Over and over again, from family planning officials, medical personnel, and her own family members, Wang heard the same thing: We had no choice. Policy is policy. Horrible things were calmly described with straight faces. “When every major life decision is made for you,” Wang reflected, “it is hard to feel responsible for the consequences.” And the consequences have been dire: Tens of millions of missing girls leading to a enormous disparity between men and women; aging parents who have lost their only child facing their twilight years alone without anyone to care for them; a plunging birthrate leading to a growing demographic crisis; not enough young people to fill the work force and care for the elderly. China’s propaganda has changed to trumpet the new Two Child Policy—“One is too few, two is just right; the young will have siblings, the old will be cared for”—but the problems created by the One Child Policy remain virtually impossible to solve.
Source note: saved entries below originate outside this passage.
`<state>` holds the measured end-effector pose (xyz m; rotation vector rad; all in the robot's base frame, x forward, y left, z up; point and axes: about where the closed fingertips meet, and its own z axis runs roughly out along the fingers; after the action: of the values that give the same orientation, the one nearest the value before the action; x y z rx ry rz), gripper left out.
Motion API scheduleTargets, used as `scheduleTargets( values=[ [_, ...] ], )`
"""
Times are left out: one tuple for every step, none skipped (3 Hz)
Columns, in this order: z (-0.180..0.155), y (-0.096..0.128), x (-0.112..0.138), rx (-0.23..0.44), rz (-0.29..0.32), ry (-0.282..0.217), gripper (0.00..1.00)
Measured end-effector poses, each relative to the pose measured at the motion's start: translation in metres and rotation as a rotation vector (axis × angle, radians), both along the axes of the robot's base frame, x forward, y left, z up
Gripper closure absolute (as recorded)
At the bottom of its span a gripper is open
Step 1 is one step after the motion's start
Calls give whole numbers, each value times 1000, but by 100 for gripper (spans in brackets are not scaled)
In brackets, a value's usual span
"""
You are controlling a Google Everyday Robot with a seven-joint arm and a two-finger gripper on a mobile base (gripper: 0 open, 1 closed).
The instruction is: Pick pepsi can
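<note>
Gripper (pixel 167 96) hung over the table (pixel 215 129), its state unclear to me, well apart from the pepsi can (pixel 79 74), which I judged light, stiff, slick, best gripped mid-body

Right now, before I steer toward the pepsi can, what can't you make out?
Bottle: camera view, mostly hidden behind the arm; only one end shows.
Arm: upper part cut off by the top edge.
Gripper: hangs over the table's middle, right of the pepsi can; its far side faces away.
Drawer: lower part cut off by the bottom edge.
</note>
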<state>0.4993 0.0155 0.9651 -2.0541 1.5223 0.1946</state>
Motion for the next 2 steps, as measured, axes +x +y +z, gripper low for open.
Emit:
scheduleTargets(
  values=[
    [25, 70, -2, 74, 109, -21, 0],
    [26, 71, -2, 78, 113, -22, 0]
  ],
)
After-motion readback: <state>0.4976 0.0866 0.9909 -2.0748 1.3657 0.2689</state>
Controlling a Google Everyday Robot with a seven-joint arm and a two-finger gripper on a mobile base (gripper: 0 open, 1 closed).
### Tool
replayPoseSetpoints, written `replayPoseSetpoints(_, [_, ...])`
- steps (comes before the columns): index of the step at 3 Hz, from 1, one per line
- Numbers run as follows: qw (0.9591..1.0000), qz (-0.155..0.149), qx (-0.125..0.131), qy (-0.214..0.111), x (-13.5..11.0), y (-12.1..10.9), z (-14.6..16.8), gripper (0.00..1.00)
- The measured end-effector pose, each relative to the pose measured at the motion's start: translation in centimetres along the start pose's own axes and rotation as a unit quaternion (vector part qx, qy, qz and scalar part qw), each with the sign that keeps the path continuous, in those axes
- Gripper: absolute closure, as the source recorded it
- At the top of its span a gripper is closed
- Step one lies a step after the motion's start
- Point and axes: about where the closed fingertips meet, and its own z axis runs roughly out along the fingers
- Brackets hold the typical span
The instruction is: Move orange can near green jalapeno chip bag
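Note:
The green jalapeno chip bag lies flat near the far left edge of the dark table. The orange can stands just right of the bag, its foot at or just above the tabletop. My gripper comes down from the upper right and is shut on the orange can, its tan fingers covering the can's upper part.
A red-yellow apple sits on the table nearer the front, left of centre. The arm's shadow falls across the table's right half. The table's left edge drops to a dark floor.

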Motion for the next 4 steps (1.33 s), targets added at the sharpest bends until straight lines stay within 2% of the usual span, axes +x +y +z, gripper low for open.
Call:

At the very end of a documentary filled with awful tales of aborted babies, infanticide, and trauma, Nanfu Wang hastens to ensure her viewers that One Child Nation is not about abortion. “I’m struck by the irony that I left a country where the government forced women to abort and I moved to another country where governments restrict abortions,” she said. “On the surface, they seem like opposites, but both are about taking away women’s control of their bodies.” And just like that, she seems to forget the beautiful baby in the jar, and his right not to have his body torn apart. Abortion, whether performed on an unwilling or a willing participant, is still a procedure that violently ends the life of a little human being. But unfortunately, the propaganda language of “choice” has infected the ability of many to see abortion for what it is—even those, like Wang, who have seen the victims of abortion face to face. She doesn’t seem to realize that it doesn’t make a different to the child why she is being aborted. The result is the same.
A slight revision to one of Communist China’s more honest One Child Policy slogans perfectly encapsulates the ideology of bodily autonomy that leads to babies here in the West being tossed into dumpsters, as well: Better to shed a river of blood than to birth a child we do not want.